The East 13.2 feet of Lot 6 in Block 2 of Isaacs’ Second Addition to the City of Walla Walla, lying South of the Southerly line of the Bulkhead on the Southerly side of Mill Creek. Also, Lot 1 in Block 3 of Isaacs’ Second Addition to the City of Walla Walla, Washington, according to the official plat thereof of record in the office of the Auditor of Walla Walla County, Washington.
Walla Walla was originally laid out by surveyor H.H. Chase in 1859, even before its formal incorporation as a city in 1862, as a one quarter square mile oriented N-S, E-W with its eastern side centered on the point where Main Street crossed Mill Creek (at roughly the point where it does now). To this original area, additional parcels were annexed from time to time, usually with the name of the land owner of record at the time the additions were made. The first recorded transaction for 827 Hobson happened on January 20, 1864 when William H. Patten and Elizabeth A. Patten sold an 80 acre parcel in the SW Corner of the NW Quarter of the SW Quarter of section 21 in Township 7 to H.P. Isaacs and Lucie Isaacs for $2000. 827 Hobson is located in Isaacs Second Addition and is one of several areas in the central part of Walla Walla that Isaacs developed. The involvement of the Isaacs family with the installation of a water system in Walla Walla, among other very important projects, included 827 Hobson. H.P. and Lucy Isaacs conveyed a deed for $10,000 to their son J.C. Isaacs for the “right to take and conduct away the subterranean waters in order to supply the inhabitants of Walla Walla with water via ditches and a reservoir with the promise that “no buildings, fruit or shade trees or growing crops be interfered with.” Besides the water system, H.P. Isaacs was influential in the development of Walla Walla as a wheat growing area. Lyman in his History of Walla Walla County states that Isaacs “demonstrated to the farmers that wheat could be produced profitably on the hills and uplands which in those early days had been given over to stock-raising.” He built numerous flour mills throughout the Northwest and he found markets for wheat in the Orient, especially China. The Isaacs home is 100 Brookside Drive which began as a small adobe house in 1865 which was then incorporated into their Queen Anne mansion in 1886. It is thought to be the oldest house in Walla Walla, other than the 1858 officers homes at Fort Walla Walla, now the Veterans Administration Medical Center.

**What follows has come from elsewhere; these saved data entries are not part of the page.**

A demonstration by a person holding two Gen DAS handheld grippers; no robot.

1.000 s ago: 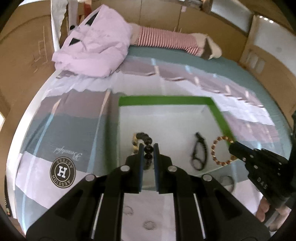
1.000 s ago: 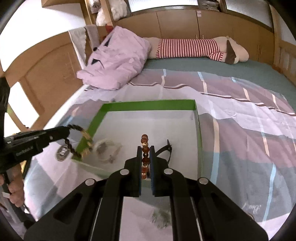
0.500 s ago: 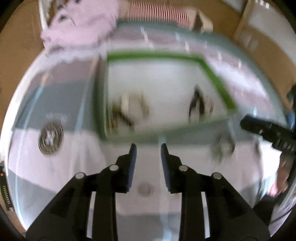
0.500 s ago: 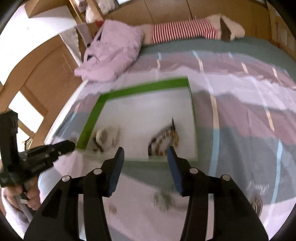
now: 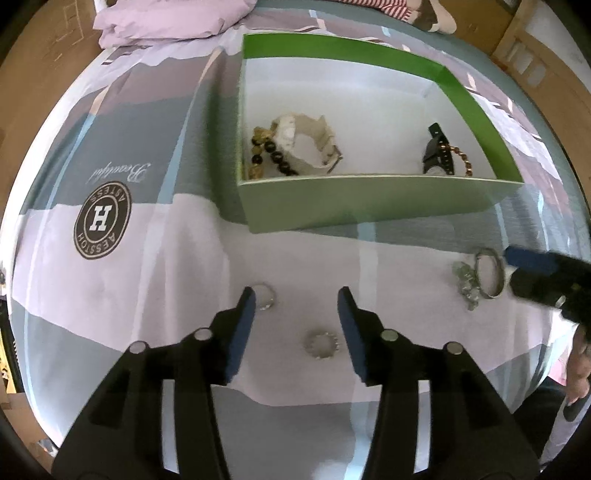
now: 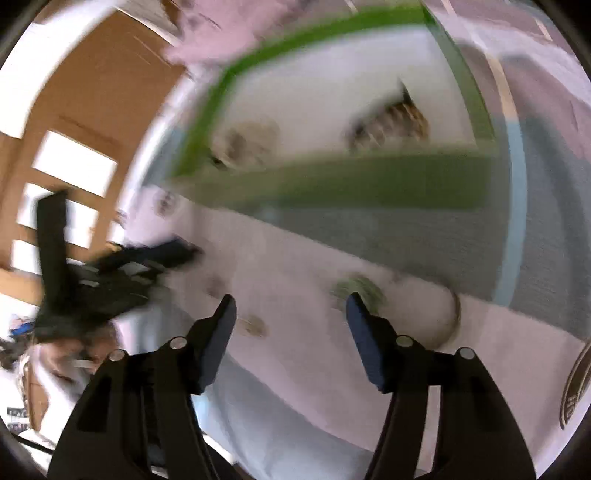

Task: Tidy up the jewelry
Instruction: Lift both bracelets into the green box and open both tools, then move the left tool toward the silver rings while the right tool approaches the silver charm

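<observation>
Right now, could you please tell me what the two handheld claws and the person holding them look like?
Both are matte black plastic. The left claw has two angular tapering fingers lined with blue pads, each finger carrying round silver bolt heads. The right claw is built the same, with blue-lined fingers and silver bolts. No cables show. Blur hides any markings and what the person wears.

Bed with a striped bedspread [image 5: 155,258], green box [image 5: 369,199] sitting on it, two small rings [image 5: 322,345] near the front, silver bangle [image 5: 489,273], pink blanket [image 5: 166,18] at the back
</observation>
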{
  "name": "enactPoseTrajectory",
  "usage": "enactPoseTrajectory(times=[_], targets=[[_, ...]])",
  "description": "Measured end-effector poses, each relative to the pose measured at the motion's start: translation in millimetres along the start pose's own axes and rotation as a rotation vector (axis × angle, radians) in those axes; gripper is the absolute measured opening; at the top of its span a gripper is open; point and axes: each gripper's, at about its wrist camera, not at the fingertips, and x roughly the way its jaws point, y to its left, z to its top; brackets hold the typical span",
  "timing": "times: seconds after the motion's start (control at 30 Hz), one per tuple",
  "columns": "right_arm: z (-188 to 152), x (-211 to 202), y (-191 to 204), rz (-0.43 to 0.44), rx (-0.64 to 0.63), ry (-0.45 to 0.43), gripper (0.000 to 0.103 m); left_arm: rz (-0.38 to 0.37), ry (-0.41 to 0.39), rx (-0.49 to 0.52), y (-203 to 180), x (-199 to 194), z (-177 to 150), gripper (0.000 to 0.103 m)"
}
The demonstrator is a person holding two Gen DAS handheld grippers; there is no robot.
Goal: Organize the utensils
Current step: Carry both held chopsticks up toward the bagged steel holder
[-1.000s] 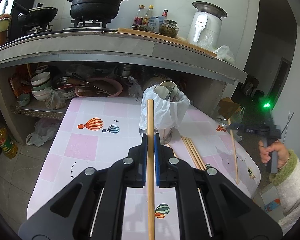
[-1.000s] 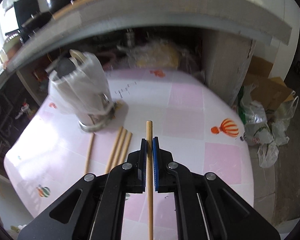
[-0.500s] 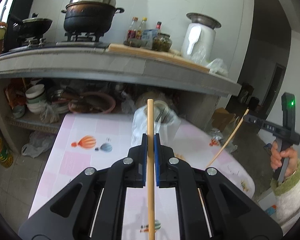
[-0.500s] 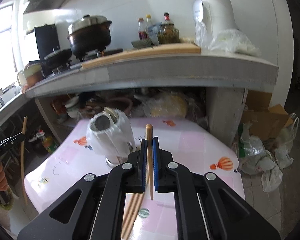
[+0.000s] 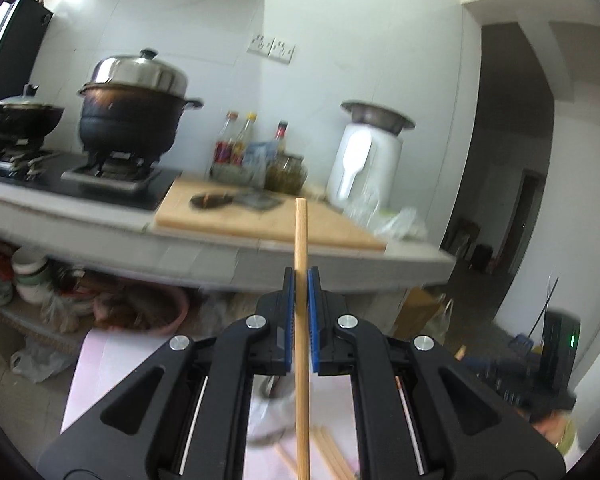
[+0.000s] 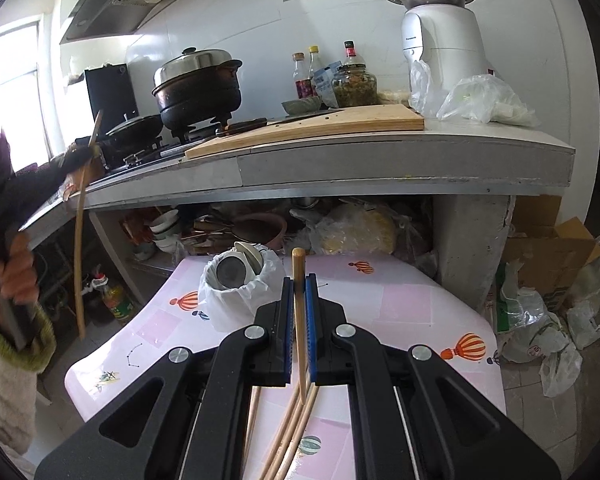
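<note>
My left gripper (image 5: 300, 276) is shut on a wooden chopstick (image 5: 301, 240), held high above the table and pointing at the counter; it also shows at the left of the right wrist view (image 6: 81, 216). My right gripper (image 6: 299, 284) is shut on another chopstick (image 6: 299, 268), above the table. A holder lined with a white bag (image 6: 236, 292) stands on the pink table (image 6: 412, 304), just left of and beyond the right gripper. Several loose chopsticks (image 6: 288, 436) lie on the table under the right gripper.
A stone counter (image 6: 340, 160) overhangs the table's far edge, with a cutting board (image 6: 312, 128), pots (image 6: 198, 88), bottles and a white appliance (image 6: 440, 36). A shelf below holds bowls (image 6: 166, 228). Bags and a cardboard box (image 6: 548, 248) lie on the floor at right.
Both grippers rose and tilted upward with their chopsticks. The left view now faces the counter top instead of the table. The right gripper drew back a little from the holder.
</note>
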Motion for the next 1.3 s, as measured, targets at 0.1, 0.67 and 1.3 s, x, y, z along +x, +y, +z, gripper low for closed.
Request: enactPoseTrajectory(times=[0.1, 0.67, 1.3], targets=[[1, 4, -1, 0.003, -0.002, 0.003, 0.006, -0.028, -0.037, -0.012, -2, 22, 14, 0.006], [-2, 30, -16, 0.021, 0.016, 0.041, 0.006, -0.003, -0.014, -0.03, 25, 137, -12, 0.006], [-4, 29, -18, 0.008, 0.017, 0.048, 0.006, -0.008, -0.047, -0.06, 47, 148, -25, 0.006]])
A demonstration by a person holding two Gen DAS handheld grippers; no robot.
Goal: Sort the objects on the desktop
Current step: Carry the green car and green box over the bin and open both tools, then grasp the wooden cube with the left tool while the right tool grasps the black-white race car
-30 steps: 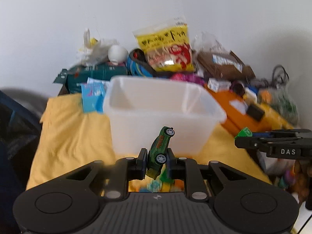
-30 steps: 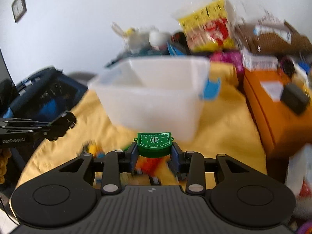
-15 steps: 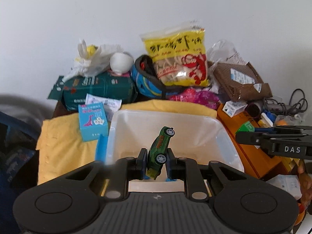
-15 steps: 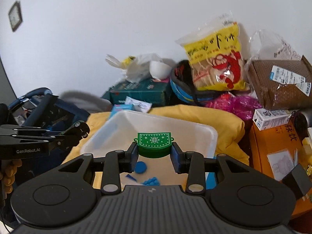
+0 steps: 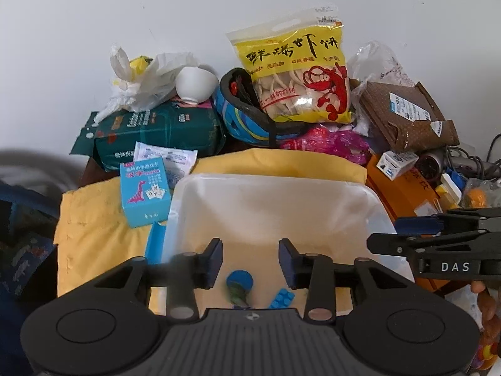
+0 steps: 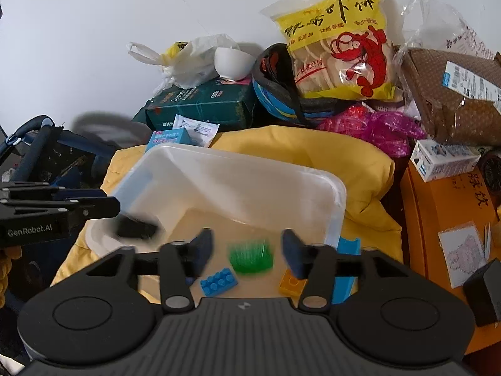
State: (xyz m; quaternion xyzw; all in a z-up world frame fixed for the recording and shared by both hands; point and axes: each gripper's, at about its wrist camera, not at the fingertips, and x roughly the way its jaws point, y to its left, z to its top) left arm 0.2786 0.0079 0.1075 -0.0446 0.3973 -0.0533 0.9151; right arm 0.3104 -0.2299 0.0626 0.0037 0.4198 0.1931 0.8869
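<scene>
One translucent white plastic bin [image 6: 332, 188] on yellow cloth [image 6: 360, 163]. Inside: one blue studded brick [image 6: 218, 282], one yellow brick [image 6: 289, 282], one blue round cap [image 5: 239, 279], one blurred green toy piece [image 6: 250, 256], one blurred green toy car [image 5: 237, 294]. Left gripper [image 5: 250, 261] and right gripper [image 6: 245, 252] both angled down over the bin, jaws opening, gripping nothing.

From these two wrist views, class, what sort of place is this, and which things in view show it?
Probably a room in a home, at a cluttered desk or table against a plain wall. A prawn cracker bag, a helmet and a pack of tissues are piled behind a white bin of small toys on a yellow cloth.
</scene>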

On March 28, 1896 a warranty deed for several Isaacs parcels including Isaacs Second Addition was conveyed from the Isaacs to Miles C. Moore, W.W. Baker, and H. C. Baker for $20,000. This deed provided for more water rights, land for streets, and flumes for flour mills, preliminaries for the establishment of residential areas. On November 28, 1899, Moore and the Bakers deeded these rights to the City of Walla Walla.
H.P. Isaacs died in 1900 intestate (he had no will) which necessitated several legal actions to settle his estate. Quit claim deeds were filed by H.P.’s heirs sorting out parcels amongst them since that had not been decided by their father. In 1901 the heirs of William and Elizabeth Patten and the Isaacs heirs dealt with a “fatal defect” in the deed filed in 1864 for the first transaction for the 80 acre parcel. Elizabeth Patten had not signed that deed! And in 1927 a man named J.C. Thomas filed an affidavit stating he was a U.S. Citizen, over 21 and capable of being a witness for one of the Quit Claim deeds filed in 1902 between Lucy Isaacs and her children. That deed, 25 years later, included lot 1, Block 3 of Isaacs Second Addition.

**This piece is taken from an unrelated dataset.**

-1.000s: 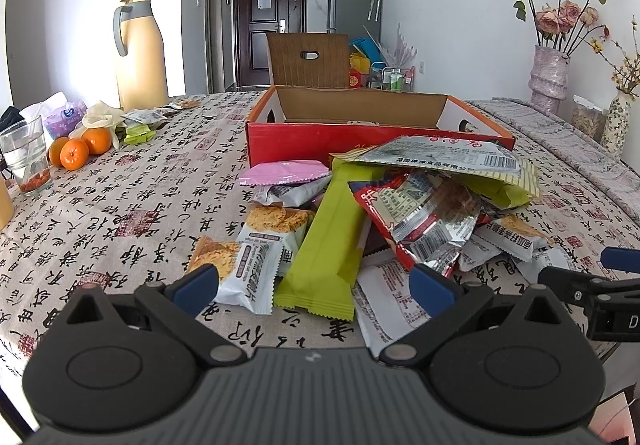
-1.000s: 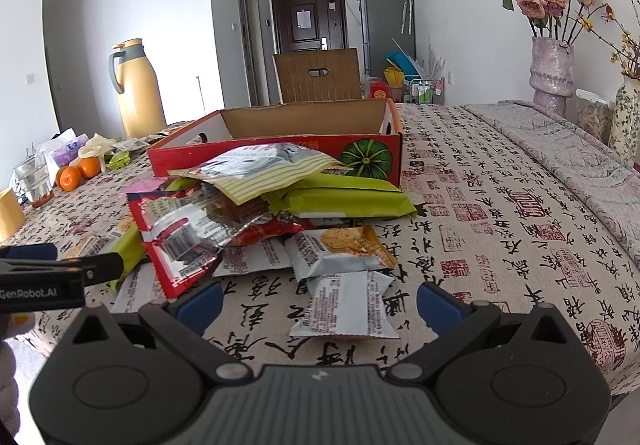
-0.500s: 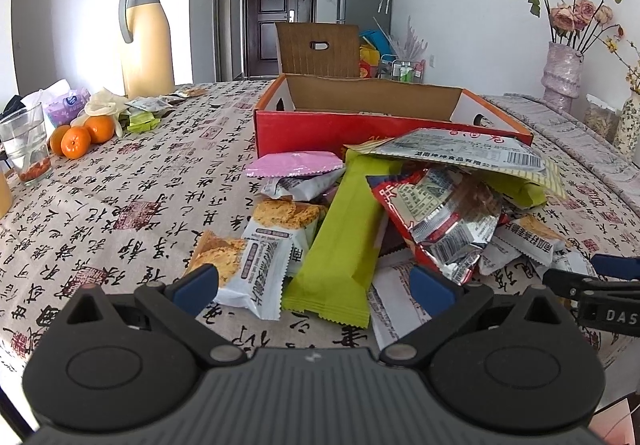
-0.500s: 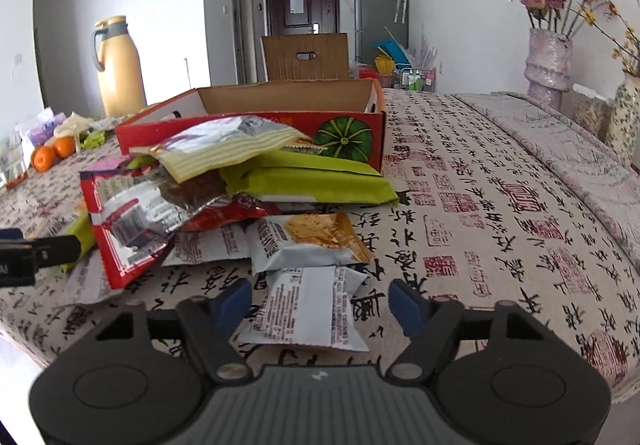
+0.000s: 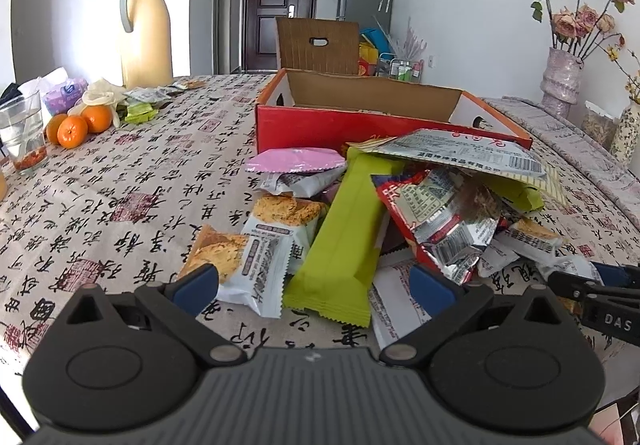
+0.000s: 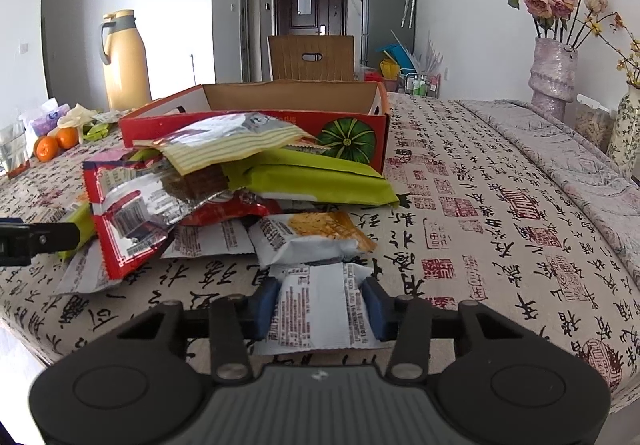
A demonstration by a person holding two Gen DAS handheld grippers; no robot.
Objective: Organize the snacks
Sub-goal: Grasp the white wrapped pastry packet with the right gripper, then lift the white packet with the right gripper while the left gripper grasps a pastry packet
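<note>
Closing in from both sides, the right gripper (image 6: 319, 307) now has its blue pads touching the edges of a white snack packet (image 6: 320, 311) low in the middle of the right wrist view; a second ago those fingers stood wide apart with the packet lying loose between them. I take that as the first pick of the sorting, though whether the grip is firm yet I cannot tell, and the packet still lies flat on the tablecloth (image 6: 500, 229). The left gripper (image 5: 314, 291) has only drifted a little nearer the heap; it hangs spread wide and empty at the bottom of its view, with a long green bar packet (image 5: 344, 241) pointing between its fingers. Everything else is unsorted: a crinkled red and silver foil bag (image 6: 152, 205), a striped pouch (image 6: 224, 143) propped on top of it, a pink round-edged wrapper (image 5: 296, 161), and small white biscuit packets (image 5: 268, 257) with serrated ends, all thin, glossy film that will slide and buckle. Behind the pile, at frame centre, the red cardboard box (image 6: 256, 117) sits open, stiff-walled, its inside mostly hidden from here. Farther off at the left are oranges (image 5: 72, 131) and a tall yellow thermos jug (image 5: 146, 31).
</note>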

On April 2, 1901 an ordinance was passed “specifying a route through which the waters flowing from the Isaacs Mill Race shall pass for city purposes and grants the right to the city to maintain it and monitor individual use of that water by those who build along Mill Creek.” This, of course, pertains to 827 Hobson’s location on Mill Creek. It was 1947 before the current concrete channel was constructed, improving upon the one installed in 1938.

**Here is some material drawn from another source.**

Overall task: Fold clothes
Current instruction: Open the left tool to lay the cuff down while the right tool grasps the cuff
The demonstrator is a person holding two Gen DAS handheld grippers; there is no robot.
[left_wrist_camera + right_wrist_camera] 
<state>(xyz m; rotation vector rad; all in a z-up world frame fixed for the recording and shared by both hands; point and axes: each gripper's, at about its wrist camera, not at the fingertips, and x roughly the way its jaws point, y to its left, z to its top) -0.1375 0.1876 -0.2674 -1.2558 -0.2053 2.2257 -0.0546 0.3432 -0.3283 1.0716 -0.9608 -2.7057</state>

On February 7, 1901 C.E. Griffith and Alveretta B. Griffith purchased lots 1 and 2 of Block 3 of Isaacs Second Addition for $700. The Griffiths took out a mortgage for $1000 on February 10, 1902 which must have been used to build a house because the 1902 City Directory lists Charles E. Griffith as a pawnbroker with a business address of 10 N. Third and residence at Hobson and Clinton, suggesting that the Griffiths built the first house at 827 Hobson in 1902. The 1905 Sanborn Fire Map shows a much smaller structure than is there now, along with a creek side structure assigned the address of 827 ½ Hobson far back on the lot. Two very small “outbuildings” are also shown on the fire map. According to recent research and excavations conducted by a Whitman student of areas that had been the sites for “outhouses/latrines.” 827 ½ Hobson may have been the living quarters for the Griffiths while their permanent home was being built.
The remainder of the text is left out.